**Task statement**
Please reproduce the data exactly and omit the pictures.

[Stored items from a collection]

•••••

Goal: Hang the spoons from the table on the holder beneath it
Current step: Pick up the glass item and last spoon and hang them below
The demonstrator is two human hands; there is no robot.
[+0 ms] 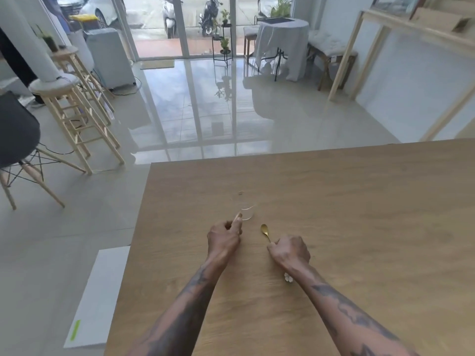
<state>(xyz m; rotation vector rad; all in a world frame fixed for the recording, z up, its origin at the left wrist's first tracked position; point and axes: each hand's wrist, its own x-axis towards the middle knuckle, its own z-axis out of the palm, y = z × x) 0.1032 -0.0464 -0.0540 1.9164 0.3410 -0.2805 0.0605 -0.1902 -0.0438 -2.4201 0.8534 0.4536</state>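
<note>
A small gold spoon [264, 230] lies low over the wooden table [359, 201], its bowl pointing away from me. My right hand [289, 249] is closed around its handle. A white flower-shaped end [288, 278] shows under that wrist. Just left of the spoon stands a clear glass [244, 208]. My left hand [225, 237] is curled, with thumb and forefinger against the glass's lower left side; I cannot tell whether they grip it. The holder under the table is hidden.
The table's left edge runs near my left arm, and a white board [97, 296] lies on the floor beside it. Wooden stools [77, 119] and a dark chair [18, 132] stand at the left, across open tiled floor.
</note>
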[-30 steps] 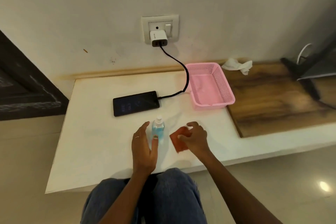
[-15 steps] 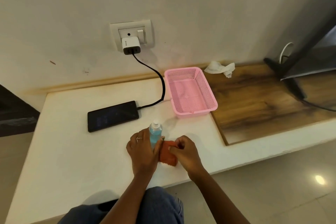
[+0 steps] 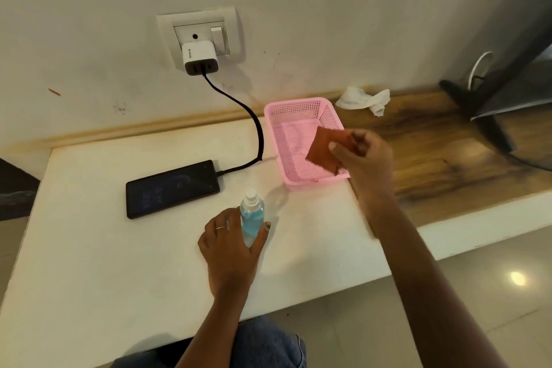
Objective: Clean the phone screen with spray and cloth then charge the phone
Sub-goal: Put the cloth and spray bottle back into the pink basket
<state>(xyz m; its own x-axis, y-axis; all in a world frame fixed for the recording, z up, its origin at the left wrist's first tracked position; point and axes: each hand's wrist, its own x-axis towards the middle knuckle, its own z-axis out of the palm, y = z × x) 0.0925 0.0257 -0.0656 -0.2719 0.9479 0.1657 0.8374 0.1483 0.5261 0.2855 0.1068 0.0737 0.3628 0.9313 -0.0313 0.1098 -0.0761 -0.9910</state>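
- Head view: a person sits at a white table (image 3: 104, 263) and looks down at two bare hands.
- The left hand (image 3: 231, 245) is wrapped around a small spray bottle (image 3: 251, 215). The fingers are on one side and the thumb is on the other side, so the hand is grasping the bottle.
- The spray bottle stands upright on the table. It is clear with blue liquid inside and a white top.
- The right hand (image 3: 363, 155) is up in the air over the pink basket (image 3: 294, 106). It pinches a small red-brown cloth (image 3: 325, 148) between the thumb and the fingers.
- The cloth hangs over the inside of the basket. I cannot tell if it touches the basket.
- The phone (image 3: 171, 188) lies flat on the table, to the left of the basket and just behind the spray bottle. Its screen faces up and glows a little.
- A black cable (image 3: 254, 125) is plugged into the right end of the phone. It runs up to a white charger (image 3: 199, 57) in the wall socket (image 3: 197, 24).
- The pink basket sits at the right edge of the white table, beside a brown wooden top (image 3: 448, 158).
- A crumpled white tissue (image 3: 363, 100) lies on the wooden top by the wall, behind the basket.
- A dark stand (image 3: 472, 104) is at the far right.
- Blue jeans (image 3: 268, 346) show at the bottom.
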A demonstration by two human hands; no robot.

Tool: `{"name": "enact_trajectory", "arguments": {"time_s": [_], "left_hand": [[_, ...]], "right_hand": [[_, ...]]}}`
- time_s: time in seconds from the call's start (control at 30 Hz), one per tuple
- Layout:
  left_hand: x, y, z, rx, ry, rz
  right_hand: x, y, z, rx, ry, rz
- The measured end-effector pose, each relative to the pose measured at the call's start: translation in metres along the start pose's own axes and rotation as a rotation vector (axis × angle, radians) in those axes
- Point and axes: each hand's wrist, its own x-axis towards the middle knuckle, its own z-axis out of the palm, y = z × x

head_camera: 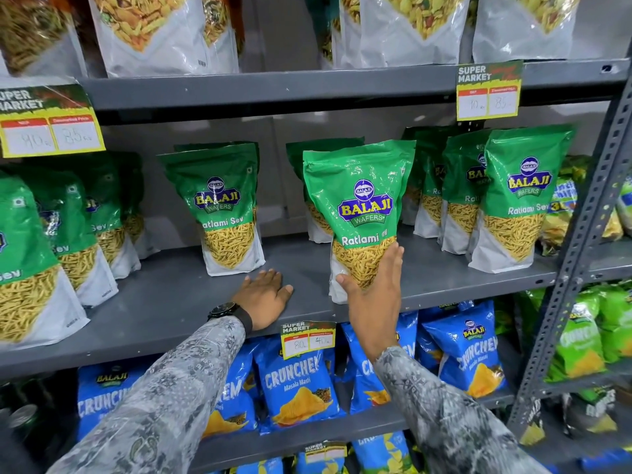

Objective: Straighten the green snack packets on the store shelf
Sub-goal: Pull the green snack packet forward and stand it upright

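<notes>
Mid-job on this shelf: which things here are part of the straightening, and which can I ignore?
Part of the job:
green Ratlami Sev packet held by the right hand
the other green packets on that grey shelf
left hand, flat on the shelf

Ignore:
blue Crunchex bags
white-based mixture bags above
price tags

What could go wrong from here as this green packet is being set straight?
The right hand holds the front green packet only at its base, near the shelf's front edge, so it may tip forward. Pushing it back could topple the packet behind. The left hand lies flat, unable to catch.
</notes>
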Motion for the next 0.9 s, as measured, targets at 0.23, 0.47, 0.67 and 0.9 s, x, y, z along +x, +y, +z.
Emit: {"name": "enact_trajectory", "arguments": {"time_s": [0.23,0.47,0.67,0.9], "left_hand": [[-0.001,0.002,-0.001,-0.001,-0.004,-0.009],[-0.004,0.005,-0.004,-0.007,-0.022,-0.026],[-0.007,0.008,-0.007,0.000,-0.031,-0.031],[-0.007,0.009,-0.008,0.011,-0.032,-0.032]], "right_hand": [[0.008,0.002,0.005,-0.031,0.008,0.009],[0.011,0.003,0.006,-0.046,0.005,0.003],[0.015,0.003,0.006,-0.055,-0.005,0.007],[0.016,0.003,0.007,-0.071,-0.004,0.000]]}}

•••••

**Output of the exercise**
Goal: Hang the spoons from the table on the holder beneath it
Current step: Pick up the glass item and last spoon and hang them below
The demonstrator is two human hands; there is no robot.
[+0 ms] 
<state>(xyz m; rotation vector rad; all in a world frame fixed for the recording, z up, its origin at the left wrist's first tracked position; point and axes: each hand's wrist, its own x-axis towards the middle knuckle, its own z-axis out of the palm, y = z × x) 0.1032 -0.0464 -0.0540 1.9164 0.3410 -0.2805 0.0605 -0.1902 -0.0438 -2.4201 0.8534 0.4536</state>
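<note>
A small gold spoon [264, 230] lies low over the wooden table [359, 201], its bowl pointing away from me. My right hand [289, 249] is closed around its handle. A white flower-shaped end [288, 278] shows under that wrist. Just left of the spoon stands a clear glass [244, 208]. My left hand [225, 237] is curled, with thumb and forefinger against the glass's lower left side; I cannot tell whether they grip it. The holder under the table is hidden.
The table's left edge runs near my left arm, and a white board [97, 296] lies on the floor beside it. Wooden stools [77, 119] and a dark chair [18, 132] stand at the left, across open tiled floor.
</note>
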[-30 steps] 
[-15 steps] 
[+0 steps] 
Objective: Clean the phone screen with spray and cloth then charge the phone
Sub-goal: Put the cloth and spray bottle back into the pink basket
<state>(xyz m; its own x-axis, y-axis; all in a world frame fixed for the recording, z up, its origin at the left wrist's first tracked position; point and axes: each hand's wrist, its own x-axis towards the middle knuckle, its own z-axis out of the palm, y = z × x) 0.0925 0.0257 -0.0656 -0.2719 0.9479 0.1657 0.8374 0.1483 0.5261 0.2855 0.1068 0.0737 0.3628 0.9313 -0.0313 0.1098 -0.0761 -0.9910</state>
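- Head view: a person sits at a white table (image 3: 104, 263) and looks down at two bare hands.
- The left hand (image 3: 231, 245) is wrapped around a small spray bottle (image 3: 251, 215). The fingers are on one side and the thumb is on the other side, so the hand is grasping the bottle.
- The spray bottle stands upright on the table. It is clear with blue liquid inside and a white top.
- The right hand (image 3: 363, 155) is up in the air over the pink basket (image 3: 294, 106). It pinches a small red-brown cloth (image 3: 325, 148) between the thumb and the fingers.
- The cloth hangs over the inside of the basket. I cannot tell if it touches the basket.
- The phone (image 3: 171, 188) lies flat on the table, to the left of the basket and just behind the spray bottle. Its screen faces up and glows a little.
- A black cable (image 3: 254, 125) is plugged into the right end of the phone. It runs up to a white charger (image 3: 199, 57) in the wall socket (image 3: 197, 24).
- The pink basket sits at the right edge of the white table, beside a brown wooden top (image 3: 448, 158).
- A crumpled white tissue (image 3: 363, 100) lies on the wooden top by the wall, behind the basket.
- A dark stand (image 3: 472, 104) is at the far right.
- Blue jeans (image 3: 268, 346) show at the bottom.
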A demonstration by two human hands; no robot.

Tool: `{"name": "enact_trajectory", "arguments": {"time_s": [_], "left_hand": [[_, ...]], "right_hand": [[_, ...]]}}`
- time_s: time in seconds from the call's start (control at 30 Hz), one per tuple
- Layout:
  left_hand: x, y, z, rx, ry, rz
  right_hand: x, y, z, rx, ry, rz
- The measured end-effector pose, each relative to the pose measured at the call's start: translation in metres along the start pose's own axes and rotation as a rotation vector (axis × angle, radians) in those axes
- Point and axes: each hand's wrist, its own x-axis towards the middle knuckle, its own z-axis out of the palm, y = z × x

head_camera: 

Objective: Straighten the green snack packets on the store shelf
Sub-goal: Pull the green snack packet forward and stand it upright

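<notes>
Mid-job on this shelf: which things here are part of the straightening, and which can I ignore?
Part of the job:
green Ratlami Sev packet held by the right hand
the other green packets on that grey shelf
left hand, flat on the shelf

Ignore:
blue Crunchex bags
white-based mixture bags above
price tags

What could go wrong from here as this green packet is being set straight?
The right hand holds the front green packet only at its base, near the shelf's front edge, so it may tip forward. Pushing it back could topple the packet behind. The left hand lies flat, unable to catch.
</notes>
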Motion for the next 0.9 s, as measured, targets at 0.23, 0.47, 0.67 and 0.9 s, x, y, z along +x, +y, +z.
Emit: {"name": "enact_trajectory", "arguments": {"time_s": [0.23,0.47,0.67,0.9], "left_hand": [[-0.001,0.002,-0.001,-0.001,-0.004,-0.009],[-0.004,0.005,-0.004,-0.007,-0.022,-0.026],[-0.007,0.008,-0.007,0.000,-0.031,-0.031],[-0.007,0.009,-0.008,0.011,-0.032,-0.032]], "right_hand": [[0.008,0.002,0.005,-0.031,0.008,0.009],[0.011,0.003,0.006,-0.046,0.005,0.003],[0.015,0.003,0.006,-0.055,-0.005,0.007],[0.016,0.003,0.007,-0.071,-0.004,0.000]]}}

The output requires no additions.